• [EXERCISE DESCRIPTION] Transcribe word for word the lines spanning the line with "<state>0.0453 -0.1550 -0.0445" through the end of the records.

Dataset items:
= Beginning of Section =

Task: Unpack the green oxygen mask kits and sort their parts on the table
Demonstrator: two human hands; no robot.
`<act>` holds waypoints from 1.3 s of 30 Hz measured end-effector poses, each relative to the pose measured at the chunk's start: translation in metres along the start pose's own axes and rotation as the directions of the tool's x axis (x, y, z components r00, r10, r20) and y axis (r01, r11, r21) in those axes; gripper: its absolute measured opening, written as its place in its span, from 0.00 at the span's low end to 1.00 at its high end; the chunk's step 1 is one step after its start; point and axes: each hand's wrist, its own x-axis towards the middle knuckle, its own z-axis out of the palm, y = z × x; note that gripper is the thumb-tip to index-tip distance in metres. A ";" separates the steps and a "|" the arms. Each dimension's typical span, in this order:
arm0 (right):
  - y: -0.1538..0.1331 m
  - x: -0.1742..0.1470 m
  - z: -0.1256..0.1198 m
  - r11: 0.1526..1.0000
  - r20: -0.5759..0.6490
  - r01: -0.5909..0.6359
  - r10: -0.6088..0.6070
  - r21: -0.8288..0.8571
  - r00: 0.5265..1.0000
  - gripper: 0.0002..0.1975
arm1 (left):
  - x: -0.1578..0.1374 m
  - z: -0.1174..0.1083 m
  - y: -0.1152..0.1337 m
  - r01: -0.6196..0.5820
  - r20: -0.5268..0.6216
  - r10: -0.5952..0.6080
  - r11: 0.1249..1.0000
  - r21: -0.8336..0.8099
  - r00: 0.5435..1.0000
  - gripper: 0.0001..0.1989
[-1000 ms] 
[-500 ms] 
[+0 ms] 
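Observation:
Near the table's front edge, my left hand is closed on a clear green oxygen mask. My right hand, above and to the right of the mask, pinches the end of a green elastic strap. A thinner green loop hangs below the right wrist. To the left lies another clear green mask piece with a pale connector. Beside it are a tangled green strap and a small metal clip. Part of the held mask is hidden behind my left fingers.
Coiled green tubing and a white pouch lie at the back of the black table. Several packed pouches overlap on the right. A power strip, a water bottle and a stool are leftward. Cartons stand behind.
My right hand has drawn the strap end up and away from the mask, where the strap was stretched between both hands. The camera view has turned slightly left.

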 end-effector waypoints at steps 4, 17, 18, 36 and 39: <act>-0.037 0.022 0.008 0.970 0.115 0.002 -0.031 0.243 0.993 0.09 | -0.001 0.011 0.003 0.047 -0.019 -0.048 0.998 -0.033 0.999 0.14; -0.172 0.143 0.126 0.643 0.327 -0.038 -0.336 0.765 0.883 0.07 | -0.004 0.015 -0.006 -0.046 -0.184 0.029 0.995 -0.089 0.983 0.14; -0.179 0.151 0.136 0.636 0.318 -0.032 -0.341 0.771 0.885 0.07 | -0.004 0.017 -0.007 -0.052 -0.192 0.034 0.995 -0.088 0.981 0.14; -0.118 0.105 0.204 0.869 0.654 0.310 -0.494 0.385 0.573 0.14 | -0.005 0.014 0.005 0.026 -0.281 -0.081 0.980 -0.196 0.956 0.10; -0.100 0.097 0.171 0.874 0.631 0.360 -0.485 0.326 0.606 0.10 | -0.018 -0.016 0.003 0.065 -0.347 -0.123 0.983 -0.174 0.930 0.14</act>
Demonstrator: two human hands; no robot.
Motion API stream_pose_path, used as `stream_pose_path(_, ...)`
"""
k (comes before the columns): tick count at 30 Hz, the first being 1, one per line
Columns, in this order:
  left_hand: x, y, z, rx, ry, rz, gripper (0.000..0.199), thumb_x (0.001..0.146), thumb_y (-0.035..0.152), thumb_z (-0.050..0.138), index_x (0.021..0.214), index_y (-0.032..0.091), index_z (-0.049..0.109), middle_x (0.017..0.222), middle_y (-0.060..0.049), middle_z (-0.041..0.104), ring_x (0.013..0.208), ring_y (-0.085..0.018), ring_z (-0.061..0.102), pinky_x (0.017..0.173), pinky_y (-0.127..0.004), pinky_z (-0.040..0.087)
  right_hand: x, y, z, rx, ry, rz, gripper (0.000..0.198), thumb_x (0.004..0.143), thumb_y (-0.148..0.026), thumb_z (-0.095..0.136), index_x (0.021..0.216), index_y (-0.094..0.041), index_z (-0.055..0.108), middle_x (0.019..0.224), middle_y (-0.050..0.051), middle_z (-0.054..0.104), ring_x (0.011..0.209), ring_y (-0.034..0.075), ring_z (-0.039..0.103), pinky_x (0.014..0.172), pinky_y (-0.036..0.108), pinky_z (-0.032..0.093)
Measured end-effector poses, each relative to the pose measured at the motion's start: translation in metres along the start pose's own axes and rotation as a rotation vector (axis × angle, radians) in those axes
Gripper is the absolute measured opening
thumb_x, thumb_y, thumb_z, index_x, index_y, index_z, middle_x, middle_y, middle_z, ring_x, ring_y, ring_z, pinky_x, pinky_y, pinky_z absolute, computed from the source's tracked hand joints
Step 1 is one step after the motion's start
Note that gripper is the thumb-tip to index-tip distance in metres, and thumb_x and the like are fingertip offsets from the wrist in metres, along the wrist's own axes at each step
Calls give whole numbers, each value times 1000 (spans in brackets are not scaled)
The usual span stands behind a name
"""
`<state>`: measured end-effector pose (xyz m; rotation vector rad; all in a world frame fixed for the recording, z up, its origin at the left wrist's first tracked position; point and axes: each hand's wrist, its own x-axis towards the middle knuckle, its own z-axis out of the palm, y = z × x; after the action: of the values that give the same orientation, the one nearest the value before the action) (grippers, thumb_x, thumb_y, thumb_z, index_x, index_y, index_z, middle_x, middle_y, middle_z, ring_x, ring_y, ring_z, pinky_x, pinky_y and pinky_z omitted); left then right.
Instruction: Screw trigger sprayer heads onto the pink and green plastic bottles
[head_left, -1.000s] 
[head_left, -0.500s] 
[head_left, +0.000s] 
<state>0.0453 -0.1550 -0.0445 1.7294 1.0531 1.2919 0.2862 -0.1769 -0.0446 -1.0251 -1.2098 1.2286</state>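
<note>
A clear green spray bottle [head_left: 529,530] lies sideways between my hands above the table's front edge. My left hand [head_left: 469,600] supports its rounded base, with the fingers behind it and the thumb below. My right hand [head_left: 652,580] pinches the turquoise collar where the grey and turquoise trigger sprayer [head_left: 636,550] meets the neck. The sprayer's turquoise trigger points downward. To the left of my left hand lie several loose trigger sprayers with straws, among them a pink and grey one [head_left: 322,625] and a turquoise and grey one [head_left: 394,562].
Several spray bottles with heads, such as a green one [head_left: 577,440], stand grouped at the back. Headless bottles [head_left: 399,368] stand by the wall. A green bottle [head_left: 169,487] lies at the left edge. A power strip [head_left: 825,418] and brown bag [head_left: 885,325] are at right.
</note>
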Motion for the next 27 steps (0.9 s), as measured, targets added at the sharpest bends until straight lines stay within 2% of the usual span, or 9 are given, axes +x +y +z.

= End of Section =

• [TASK RESULT]
<state>0.0453 -0.1550 -0.0445 1.7294 1.0531 1.2919 0.2862 -0.1769 -0.0446 -1.0251 -1.2098 1.2286</state>
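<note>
A clear green spray bottle [head_left: 529,530] lies sideways between my hands above the table's front edge. My left hand [head_left: 469,600] supports its rounded base, with the fingers behind it and the thumb below. My right hand [head_left: 652,580] pinches the turquoise collar where the grey and turquoise trigger sprayer [head_left: 636,550] meets the neck. The sprayer's turquoise trigger points downward. To the left of my left hand lie several loose trigger sprayers with straws, among them a pink and grey one [head_left: 322,625] and a turquoise and grey one [head_left: 394,562].
Several spray bottles with heads, such as a green one [head_left: 577,440], stand grouped at the back. Headless bottles [head_left: 399,368] stand by the wall. A green bottle [head_left: 169,487] lies at the left edge. A power strip [head_left: 825,418] and brown bag [head_left: 885,325] are at right.
</note>
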Motion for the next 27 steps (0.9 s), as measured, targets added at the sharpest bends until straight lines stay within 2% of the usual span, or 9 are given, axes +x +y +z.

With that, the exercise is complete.